Liebes was deeply committed to making good design accessible to all, and in the 1950s gave up her lucrative custom fabrics business to prototype weaves for the textiles industry. Her New York studio created hand-woven samples to be translated into power-loomed fabrics at affordable prices, providing a means for Americans with modest budgets to participate in the modern design movement. Her reputation as a material innovator earned her consulting positions with several major fiber producers, including DuPont, Dobeckmun, and Dow Chemical, who sought her expertise and leveraged her reputation as a tastemaker to help them build markets for new materials.
At the time of her death in 1972, Dorothy Liebes was called "the greatest modern weaver, and the mother of the twentieth-century palette." She was an internationally recognized design authority and highly successful businesswoman who had earned the respect of her peers and the public over her forty-year career. Her story provides an essential – and new – narrative to the history of modernism in America.
Susan Brown is Associate Curator and Acting Head of Textiles at Cooper Hewitt, Smithsonian Design Museum, where she oversees a collection of over 27,000 textiles produced over 2,000 years. Her exhibitions include Extreme Textiles: Designing for High Performance (2005), Fashioning Felt (2009), Quicktakes: Rodarte (2010), Color Moves: Art and Fashion by Sonia Delaunay (2011), David Adjaye Selects (2015), Scraps: Fashion, Textiles and Creative Reuse (2016), Saturated: The Allure and Science of Color (2018), Contemporary Muslim Fashions (2020) and Suzie Zuzek for Lilly Pulitzer: The Prints that Made the Fashion Brand (2021). She has also contributed to the publications Alexander Girard: A Designer’s Universe, Ruth Adler Schnee: Modern Designs for Living, and Ripples: mïna perhonen. She lectures regularly for the Institute of Fine Arts at New York University.
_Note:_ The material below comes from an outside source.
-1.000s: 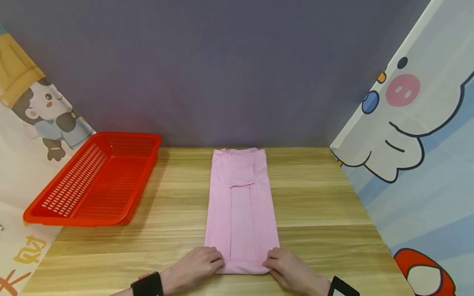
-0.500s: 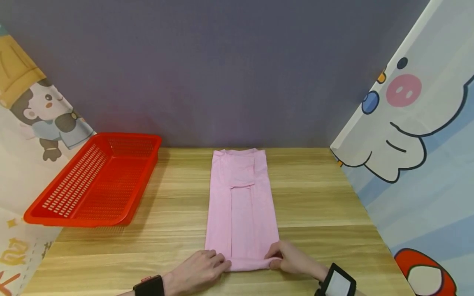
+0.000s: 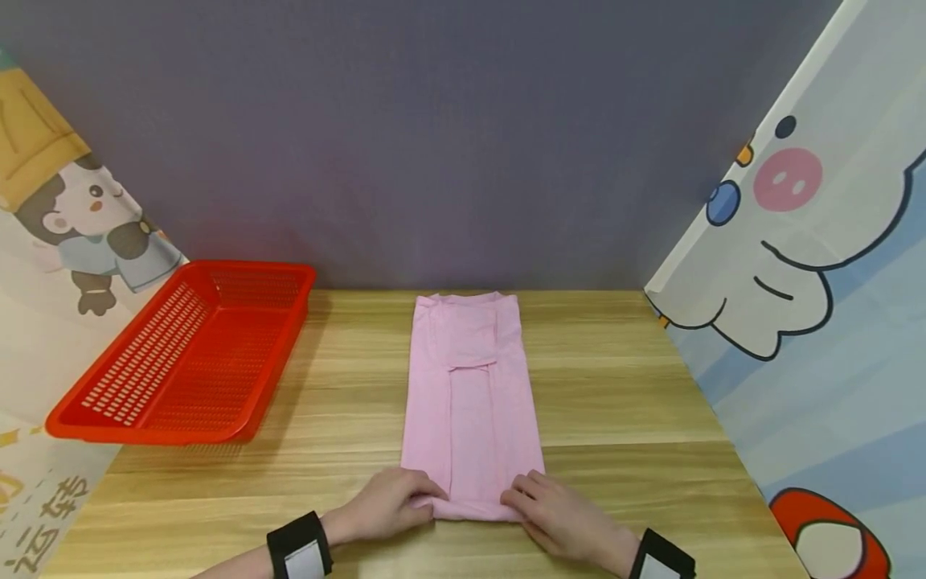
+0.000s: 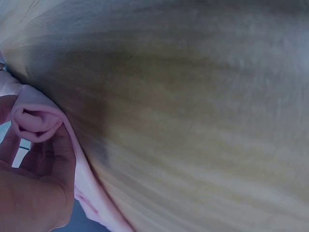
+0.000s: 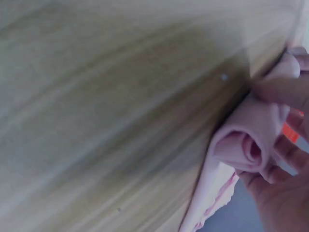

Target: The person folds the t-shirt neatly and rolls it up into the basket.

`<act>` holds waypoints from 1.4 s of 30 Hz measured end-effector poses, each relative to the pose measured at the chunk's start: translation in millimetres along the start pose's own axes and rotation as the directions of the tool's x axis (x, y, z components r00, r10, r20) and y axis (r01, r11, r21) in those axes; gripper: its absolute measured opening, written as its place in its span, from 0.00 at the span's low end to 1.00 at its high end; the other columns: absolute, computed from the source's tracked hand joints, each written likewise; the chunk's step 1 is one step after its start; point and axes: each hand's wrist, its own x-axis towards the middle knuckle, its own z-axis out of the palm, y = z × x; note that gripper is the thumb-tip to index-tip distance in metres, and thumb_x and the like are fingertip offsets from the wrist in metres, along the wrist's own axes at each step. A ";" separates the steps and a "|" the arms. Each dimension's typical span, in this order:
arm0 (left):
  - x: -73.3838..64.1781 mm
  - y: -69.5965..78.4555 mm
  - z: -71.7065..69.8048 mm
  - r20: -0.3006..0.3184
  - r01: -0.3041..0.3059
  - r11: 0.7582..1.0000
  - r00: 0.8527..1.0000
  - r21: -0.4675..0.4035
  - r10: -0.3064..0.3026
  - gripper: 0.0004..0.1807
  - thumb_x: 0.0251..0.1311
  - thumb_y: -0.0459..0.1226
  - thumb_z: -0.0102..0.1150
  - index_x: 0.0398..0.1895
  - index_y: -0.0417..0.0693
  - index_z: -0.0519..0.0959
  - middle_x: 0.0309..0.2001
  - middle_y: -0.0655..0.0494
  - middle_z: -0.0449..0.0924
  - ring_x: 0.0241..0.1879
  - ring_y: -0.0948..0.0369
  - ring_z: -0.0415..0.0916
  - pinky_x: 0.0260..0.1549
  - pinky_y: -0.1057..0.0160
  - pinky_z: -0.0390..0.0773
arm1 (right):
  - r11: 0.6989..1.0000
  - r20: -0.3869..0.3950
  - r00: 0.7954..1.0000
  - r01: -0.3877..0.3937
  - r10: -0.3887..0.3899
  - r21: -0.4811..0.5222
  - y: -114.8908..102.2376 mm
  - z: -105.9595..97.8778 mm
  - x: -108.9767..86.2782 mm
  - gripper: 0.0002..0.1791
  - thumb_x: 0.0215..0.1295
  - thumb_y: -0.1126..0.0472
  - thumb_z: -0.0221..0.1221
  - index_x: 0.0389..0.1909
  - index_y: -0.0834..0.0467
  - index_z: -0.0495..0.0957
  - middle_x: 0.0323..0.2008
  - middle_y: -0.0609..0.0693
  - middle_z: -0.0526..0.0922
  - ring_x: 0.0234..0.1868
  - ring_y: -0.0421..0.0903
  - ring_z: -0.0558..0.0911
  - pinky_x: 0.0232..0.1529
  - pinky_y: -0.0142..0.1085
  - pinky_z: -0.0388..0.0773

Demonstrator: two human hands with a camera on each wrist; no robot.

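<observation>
A pink garment (image 3: pixel 473 418), folded into a long strip, lies lengthwise on the wooden table, its near edge turned up into a small roll. My left hand (image 3: pixel 391 503) grips the left end of that roll. In the left wrist view the spiral end of the pink roll (image 4: pixel 36 121) sits between thumb and fingers. At the right end, my right hand (image 3: pixel 560 515) holds the roll too. The right wrist view shows the rolled layers (image 5: pixel 241 147) with the thumb on the near side and the other fingers beyond.
A red perforated plastic basket (image 3: pixel 210 362) stands on the left of the wooden table (image 3: pixel 615 402). A grey panel (image 3: pixel 463 145) rises behind the table's far edge. Printed cartoon sheets (image 3: pixel 832 305) border both sides.
The garment's near edge has been rolled up and away from me, making the strip slightly shorter. Both hands have shifted their hold along with it; the basket has stayed put.
</observation>
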 end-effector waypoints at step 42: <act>3.0 3.4 10.1 -0.053 -0.059 0.959 0.996 0.278 0.076 0.16 0.62 0.39 0.61 0.53 0.53 0.82 0.42 0.61 0.85 0.39 0.67 0.80 0.37 0.66 0.80 | 0.989 -0.155 0.981 -0.105 0.120 0.105 4.2 18.1 4.7 0.12 0.57 0.67 0.67 0.42 0.52 0.82 0.40 0.42 0.81 0.41 0.36 0.79 0.43 0.28 0.78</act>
Alexa Griffith-Winton is a design historian and educator. She is currently Manager, Content + Curriculum at Cooper Hewitt, Smithsonian Design Museum. She has researched and published on the work of Dorothy Liebes for over ten years. Griffith’s work has been published in numerous scholarly and popular publications, including the Journal of Design History, Dwell, Journal of the Archives of American Art, and the Journal of Modern Craft. She edited Textile Technology and Design: From Interior Space to Outer Space with Deborah Schneiderman. (Bloomsbury Academic, 2016) and Interior Provocations: History, Theory and Practice of the Autonomous Interior (Routledge, 2020). She has received research grants from the Graham Foundation, the New York State Council for the Arts, Center for Craft, Creativity and Research, Nordic Culture Point, and the Beverly Willis Architecture Foundation.